WORK ORDER | The response should be the data again, identical in every line.
=== RECORDED DATA ===
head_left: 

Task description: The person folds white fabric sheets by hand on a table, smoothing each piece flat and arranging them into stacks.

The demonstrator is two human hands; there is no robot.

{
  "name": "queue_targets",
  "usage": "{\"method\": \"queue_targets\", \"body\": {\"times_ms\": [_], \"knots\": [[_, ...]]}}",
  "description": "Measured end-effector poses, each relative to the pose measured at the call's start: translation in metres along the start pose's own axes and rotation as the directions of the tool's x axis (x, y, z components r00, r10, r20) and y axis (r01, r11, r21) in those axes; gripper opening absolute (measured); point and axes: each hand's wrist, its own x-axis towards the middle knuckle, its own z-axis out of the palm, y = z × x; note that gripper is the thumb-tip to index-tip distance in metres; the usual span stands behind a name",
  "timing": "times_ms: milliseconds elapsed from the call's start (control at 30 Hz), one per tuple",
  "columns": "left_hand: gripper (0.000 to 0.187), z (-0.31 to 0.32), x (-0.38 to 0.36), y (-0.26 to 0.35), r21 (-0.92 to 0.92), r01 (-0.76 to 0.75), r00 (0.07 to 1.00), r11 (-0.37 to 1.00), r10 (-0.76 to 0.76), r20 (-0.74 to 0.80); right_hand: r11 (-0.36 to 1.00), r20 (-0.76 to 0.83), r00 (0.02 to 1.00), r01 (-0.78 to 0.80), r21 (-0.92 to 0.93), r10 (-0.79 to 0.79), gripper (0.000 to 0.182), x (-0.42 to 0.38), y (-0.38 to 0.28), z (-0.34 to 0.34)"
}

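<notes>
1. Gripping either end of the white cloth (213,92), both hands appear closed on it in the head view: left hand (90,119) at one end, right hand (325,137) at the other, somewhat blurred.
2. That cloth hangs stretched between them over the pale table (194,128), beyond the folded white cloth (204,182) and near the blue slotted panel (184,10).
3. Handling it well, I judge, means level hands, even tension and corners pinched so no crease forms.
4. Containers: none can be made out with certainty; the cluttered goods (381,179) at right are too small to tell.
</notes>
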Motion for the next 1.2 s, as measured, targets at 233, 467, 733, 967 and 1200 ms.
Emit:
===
WORKED SOLUTION |
head_left: 

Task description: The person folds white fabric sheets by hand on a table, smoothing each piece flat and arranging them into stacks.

The demonstrator is two human hands; there is no robot.

{
  "name": "queue_targets",
  "usage": "{\"method\": \"queue_targets\", \"body\": {\"times_ms\": [_], \"knots\": [[_, ...]]}}",
  "description": "Measured end-effector poses, each relative to the pose measured at the call's start: translation in metres along the start pose's own axes and rotation as the directions of the tool's x axis (x, y, z components r00, r10, r20) and y axis (r01, r11, r21) in those axes; gripper opening absolute (measured); point and axes: each hand's wrist, its own x-axis towards the middle knuckle, its own z-axis out of the palm, y = z × x; note that gripper is the thumb-tip to index-tip distance in metres; the usual span stands behind a name",
  "timing": "times_ms: milliseconds elapsed from the call's start (control at 30 Hz), one per tuple",
  "columns": "left_hand: gripper (0.000 to 0.187), z (-0.31 to 0.32), x (-0.38 to 0.36), y (-0.26 to 0.35), r21 (-0.92 to 0.92), r01 (-0.76 to 0.75), r00 (0.07 to 1.00), r11 (-0.37 to 1.00), r10 (-0.76 to 0.76), r20 (-0.74 to 0.80); right_hand: r11 (-0.36 to 1.00), r20 (-0.76 to 0.83), r00 (0.02 to 1.00), r01 (-0.78 to 0.80), r21 (-0.92 to 0.93), r10 (-0.79 to 0.79), gripper (0.000 to 0.182), x (-0.42 to 0.38), y (-0.38 to 0.28), z (-0.34 to 0.34)"
}

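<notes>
1. Gripping either end of the white cloth (213,92), both hands appear closed on it in the head view: left hand (90,119) at one end, right hand (325,137) at the other, somewhat blurred.
2. That cloth hangs stretched between them over the pale table (194,128), beyond the folded white cloth (204,182) and near the blue slotted panel (184,10).
3. Handling it well, I judge, means level hands, even tension and corners pinched so no crease forms.
4. Containers: none can be made out with certainty; the cluttered goods (381,179) at right are too small to tell.
</notes>
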Motion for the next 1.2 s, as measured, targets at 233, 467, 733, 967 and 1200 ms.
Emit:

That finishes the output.